The thing glimmered and shimmered, twinkled and blinked, flickered and fluttered, glistened and winked. We stared so long I began to believe our eyes were playing tricks, so we corroborated what the little dazzler was doing: Tell me what you’re seeing, I said, and Q answered, “It just moved left.” Yes. “Coming back the other way.” Yes. “Getting reddish again.” Yep. “Oops, just disappeared — no, it’s back — and brighter.” Exactly.
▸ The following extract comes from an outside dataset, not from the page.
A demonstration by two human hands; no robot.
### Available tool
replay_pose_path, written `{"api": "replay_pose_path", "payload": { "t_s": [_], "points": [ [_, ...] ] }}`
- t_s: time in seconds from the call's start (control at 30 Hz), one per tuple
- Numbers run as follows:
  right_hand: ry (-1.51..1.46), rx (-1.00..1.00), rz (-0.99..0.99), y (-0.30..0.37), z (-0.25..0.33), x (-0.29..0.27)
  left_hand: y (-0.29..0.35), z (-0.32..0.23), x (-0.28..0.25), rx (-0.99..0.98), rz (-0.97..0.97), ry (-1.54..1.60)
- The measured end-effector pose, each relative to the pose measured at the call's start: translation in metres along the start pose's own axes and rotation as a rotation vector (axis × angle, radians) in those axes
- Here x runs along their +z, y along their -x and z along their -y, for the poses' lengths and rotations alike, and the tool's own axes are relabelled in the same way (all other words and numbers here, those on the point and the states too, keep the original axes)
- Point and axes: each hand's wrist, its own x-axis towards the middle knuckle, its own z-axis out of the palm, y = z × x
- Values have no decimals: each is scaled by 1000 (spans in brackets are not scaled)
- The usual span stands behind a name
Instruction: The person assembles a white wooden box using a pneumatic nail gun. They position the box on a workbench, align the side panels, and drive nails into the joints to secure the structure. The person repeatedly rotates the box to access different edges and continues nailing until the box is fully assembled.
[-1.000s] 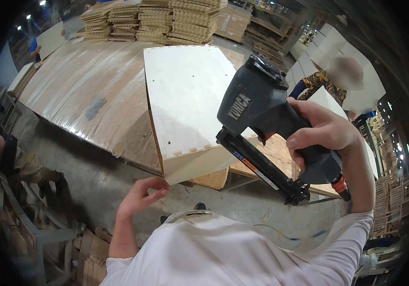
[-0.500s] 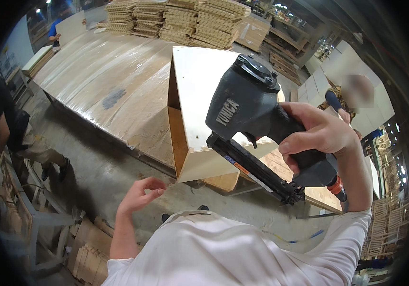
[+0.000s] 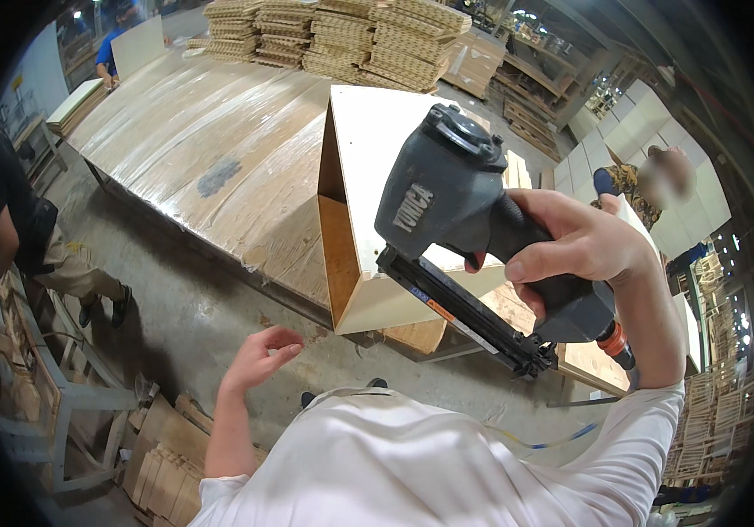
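Note:
A dark grey pneumatic nail gun (image 3: 443,198) fills the middle of the view, its handle wrapped by my right hand (image 3: 570,246). The gun's long black magazine (image 3: 460,312) slants down to the right, and an orange-collared hose fitting (image 3: 616,342) sits at the handle's base. Behind it stands a pale wooden box (image 3: 355,167) with an open side facing left; the gun's nose overlaps its edge, and I cannot tell if they touch. Lower left, my left hand (image 3: 263,356) hangs in the air with loosely curled fingers, thumb apart, holding nothing.
The box rests by the near edge of a wide film-covered worktable (image 3: 219,184). Stacks of notched wooden pieces (image 3: 337,39) line its far side. A person in black (image 3: 21,211) stands at left beside a metal-framed bench (image 3: 87,400); others work far left and right. A hose (image 3: 561,439) lies low right.
My view has shifted slightly, so the table and box appear a little further right. The nail gun stays in my right hand, nearly in place. At far left, a person's panel has moved slightly.

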Motion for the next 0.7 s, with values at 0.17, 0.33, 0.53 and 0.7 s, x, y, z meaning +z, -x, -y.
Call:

It was doing the pixy peekaboo. “The thing’s playful,” Q said. “No wonder people are fond of it — it’s a Tinker Bell.” In my satanic voice I rasped, No, my pretty — mistake not a tool of the Devil. Then, changing to a falsetto, I repeated the librarian’s wisecrack: “Around here, we take it lightly.”
Spooky, as it’s sometimes called, resembled an evening star low in the sky on a clear night, but it upended astrophysics in its shifting from a red dwarf to a white giant, although it was never bigger than a bright planet seen with moderate-power binoculars.
A farm truck came from behind and passed, and we watched to see whether it would spook the Light, but the globe bravely continued its performance. I started the engine and went slowly forward to get closer; I was an infant reaching out to touch the first star he ever sees. At our approach, the gleaming kept its distance as does a rainbow or mirage, then it winked out. We turned around to go back to where we’d been, and again there it was, hanging above the lane. If we couldn’t close the distance on it, then that eliminated explanations like will-o’-the-wisp or lights from a tower — anything with a fixed location. Q: “It’s not a figment of the imagination. It’s actually there — or somewhere. Something’s somewhere. It’s real as a rainbow. Maybe not as beautiful, but a lot more lively.”
We gaped at it for nearly two hours because it was what we had wanted to find: an authentic optical phenomenon reportedly unexplained by science. A merry spectral puzzle. Observing it was like stepping back into the Dark Ages when nature was full of phantasmagoria, when mysteries overwhelmed explications and ignorance transcended illumination, a time when superstition could extinguish enlightenment, when priestly obfuscations manipulated folk into blind faiths where charms and potions, spells and incantations, holy relics and amulets, were defenses against hobgoblins going thumpity-bump in the night or rising in the woods to flicker their mischief. It was a time of ignis fatuus, fool’s fire, burning in the forest; of corpus sanctum dancing across chimney tops; when fox fire was the Devil’s footprint and spontaneous ignition of marsh gas the restless dead returned to exact vengeance. And even in Oklahoma, Ottawa County E-50 ran west only to the edge of Devil’s Hollow before stopping until it could safely resume three miles west.